After being officially diagnosed with fibromyalgia I have become more aware just how much the food we put into our bodies affects the way it runs. You are what you eat. I am not totally vegan but I do like to cook vegan as much as I can and can appreciate it’s healing properties. I was like a lot of people and thought that eating vegan would be bland, boring and expensive. That is far from the truth. I read Rea’s Power Vegan book and now I am even more pumped to try out some of the things she recommends and get my family on board. My goal (if the Illinois weather cooperates and I can plant on time) is to have our garden sustain a lot of our meals this summer. So check out Rea’s books. She is one smart lady and understands the parents point of view. I wish I would have had her Detox book before I was pregnant, it might have changed a few things!! Rea was kind enough to write a few tips for us and provide a couple of recipes to get you started. Check those out and then enter to win a copy of both books!
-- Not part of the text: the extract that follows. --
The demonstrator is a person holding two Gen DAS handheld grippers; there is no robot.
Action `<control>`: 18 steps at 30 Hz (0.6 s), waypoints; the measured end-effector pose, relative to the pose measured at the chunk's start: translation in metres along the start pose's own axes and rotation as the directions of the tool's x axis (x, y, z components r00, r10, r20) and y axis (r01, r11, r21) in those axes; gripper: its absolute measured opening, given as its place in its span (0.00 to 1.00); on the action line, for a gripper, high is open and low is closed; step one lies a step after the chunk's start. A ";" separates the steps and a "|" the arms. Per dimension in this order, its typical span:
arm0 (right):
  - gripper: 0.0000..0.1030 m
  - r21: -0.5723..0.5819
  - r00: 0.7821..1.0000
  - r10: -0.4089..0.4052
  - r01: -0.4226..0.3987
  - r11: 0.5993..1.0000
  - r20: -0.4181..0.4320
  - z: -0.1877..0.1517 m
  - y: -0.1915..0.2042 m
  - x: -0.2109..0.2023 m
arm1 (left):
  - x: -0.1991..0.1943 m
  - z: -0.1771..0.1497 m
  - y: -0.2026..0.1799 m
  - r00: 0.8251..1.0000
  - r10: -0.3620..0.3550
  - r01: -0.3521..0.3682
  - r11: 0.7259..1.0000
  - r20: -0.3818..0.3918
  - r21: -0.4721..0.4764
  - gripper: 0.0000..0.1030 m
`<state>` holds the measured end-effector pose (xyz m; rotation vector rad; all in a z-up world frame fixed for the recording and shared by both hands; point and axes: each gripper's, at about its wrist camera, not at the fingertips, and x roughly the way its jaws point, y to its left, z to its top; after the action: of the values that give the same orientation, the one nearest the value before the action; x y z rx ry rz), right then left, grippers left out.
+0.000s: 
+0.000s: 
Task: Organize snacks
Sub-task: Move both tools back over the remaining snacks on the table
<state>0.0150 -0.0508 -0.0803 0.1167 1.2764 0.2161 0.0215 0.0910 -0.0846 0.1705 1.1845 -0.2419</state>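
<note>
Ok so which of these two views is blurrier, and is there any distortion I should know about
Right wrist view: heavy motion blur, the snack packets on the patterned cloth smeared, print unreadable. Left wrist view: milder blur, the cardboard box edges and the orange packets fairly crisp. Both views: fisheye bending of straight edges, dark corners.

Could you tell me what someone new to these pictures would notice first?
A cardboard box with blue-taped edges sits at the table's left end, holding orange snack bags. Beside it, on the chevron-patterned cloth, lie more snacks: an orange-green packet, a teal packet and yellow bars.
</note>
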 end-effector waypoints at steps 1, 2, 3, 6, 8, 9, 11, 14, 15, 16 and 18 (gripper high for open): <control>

THE FIRST EVER CLEANSE SPECIFICALLY DESIGNED TO GET A WOMAN’S BODY TO AN IDEAL STATE FOR MOTHERHOOD
Being pregnant is an amazing experience, but before you conceive, you’ll want to do everything possible to minimize risk and maximize the well-being of mother and child. This book’s step-by-step detox will help you cleanse your system and reach optimal health for carrying a baby. Detox Before You’re Expecting provides:
•Gentle, whole-foods cleanse program
•Delicious, nutrient-packed recipes
•Natural, non-toxic product guide
Don’t wait! Your baby’s healthy beginning starts with you getting healthy first, even before you see the plus sign.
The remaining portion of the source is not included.